*About this task:*
Lines of the listing that contain "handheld" need to be copied.

*Given material:*
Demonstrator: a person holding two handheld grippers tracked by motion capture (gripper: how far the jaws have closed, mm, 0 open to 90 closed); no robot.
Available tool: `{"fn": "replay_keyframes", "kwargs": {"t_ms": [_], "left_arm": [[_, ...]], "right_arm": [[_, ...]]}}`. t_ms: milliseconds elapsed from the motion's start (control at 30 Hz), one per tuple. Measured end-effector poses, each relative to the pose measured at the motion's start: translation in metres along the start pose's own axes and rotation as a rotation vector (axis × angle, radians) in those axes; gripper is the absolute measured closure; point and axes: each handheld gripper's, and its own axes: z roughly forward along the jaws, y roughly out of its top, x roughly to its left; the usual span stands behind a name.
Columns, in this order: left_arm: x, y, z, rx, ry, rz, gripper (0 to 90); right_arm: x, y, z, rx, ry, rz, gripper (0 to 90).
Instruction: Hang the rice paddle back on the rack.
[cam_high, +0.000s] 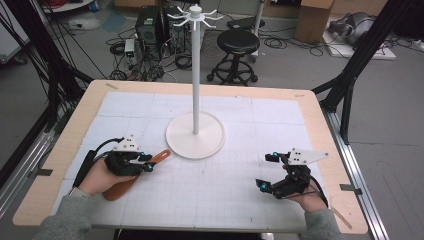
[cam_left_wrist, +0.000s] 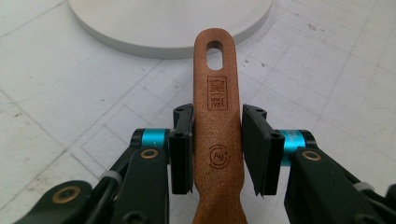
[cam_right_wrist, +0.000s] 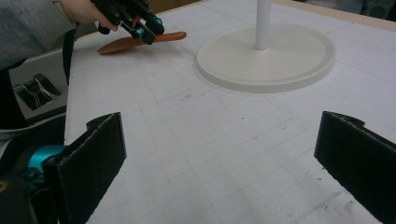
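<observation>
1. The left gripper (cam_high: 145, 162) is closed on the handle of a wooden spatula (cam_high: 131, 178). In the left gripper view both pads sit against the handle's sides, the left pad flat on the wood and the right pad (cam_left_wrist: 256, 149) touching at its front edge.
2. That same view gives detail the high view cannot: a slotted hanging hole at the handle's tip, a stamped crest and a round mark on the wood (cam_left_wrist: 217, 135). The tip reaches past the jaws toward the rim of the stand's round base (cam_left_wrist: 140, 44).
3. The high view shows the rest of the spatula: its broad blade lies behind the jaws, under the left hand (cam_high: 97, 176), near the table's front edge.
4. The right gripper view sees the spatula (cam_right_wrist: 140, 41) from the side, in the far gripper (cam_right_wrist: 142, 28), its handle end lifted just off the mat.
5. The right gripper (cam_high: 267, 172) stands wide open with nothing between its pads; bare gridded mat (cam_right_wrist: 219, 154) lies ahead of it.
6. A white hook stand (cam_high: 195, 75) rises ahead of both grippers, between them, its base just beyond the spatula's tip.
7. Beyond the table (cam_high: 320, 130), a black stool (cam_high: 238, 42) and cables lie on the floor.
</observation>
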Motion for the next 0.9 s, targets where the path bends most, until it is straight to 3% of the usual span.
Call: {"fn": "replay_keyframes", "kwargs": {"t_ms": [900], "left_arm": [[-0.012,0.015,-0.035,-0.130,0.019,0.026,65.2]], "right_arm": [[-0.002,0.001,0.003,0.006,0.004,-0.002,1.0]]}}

*Solution to the problem:*
Demonstrator: a person holding two handheld grippers tracked by motion capture (gripper: how far the jaws have closed, mm, 0 open to 90 closed); no robot.
Available tool: `{"fn": "replay_keyframes", "kwargs": {"t_ms": [_], "left_arm": [[_, ...]], "right_arm": [[_, ...]]}}`. t_ms: milliseconds elapsed from the motion's start (control at 30 Hz), one per tuple. Measured end-effector poses, each relative to the pose measured at the motion's start: translation in metres along the start pose's own axes and rotation as a rotation vector (axis × angle, radians) in those axes; gripper is the absolute measured closure; point and axes: each handheld gripper's, and its own axes: z roughly forward along the jaws, y roughly out of its top, x roughly to its left; the usual span stands behind a name.

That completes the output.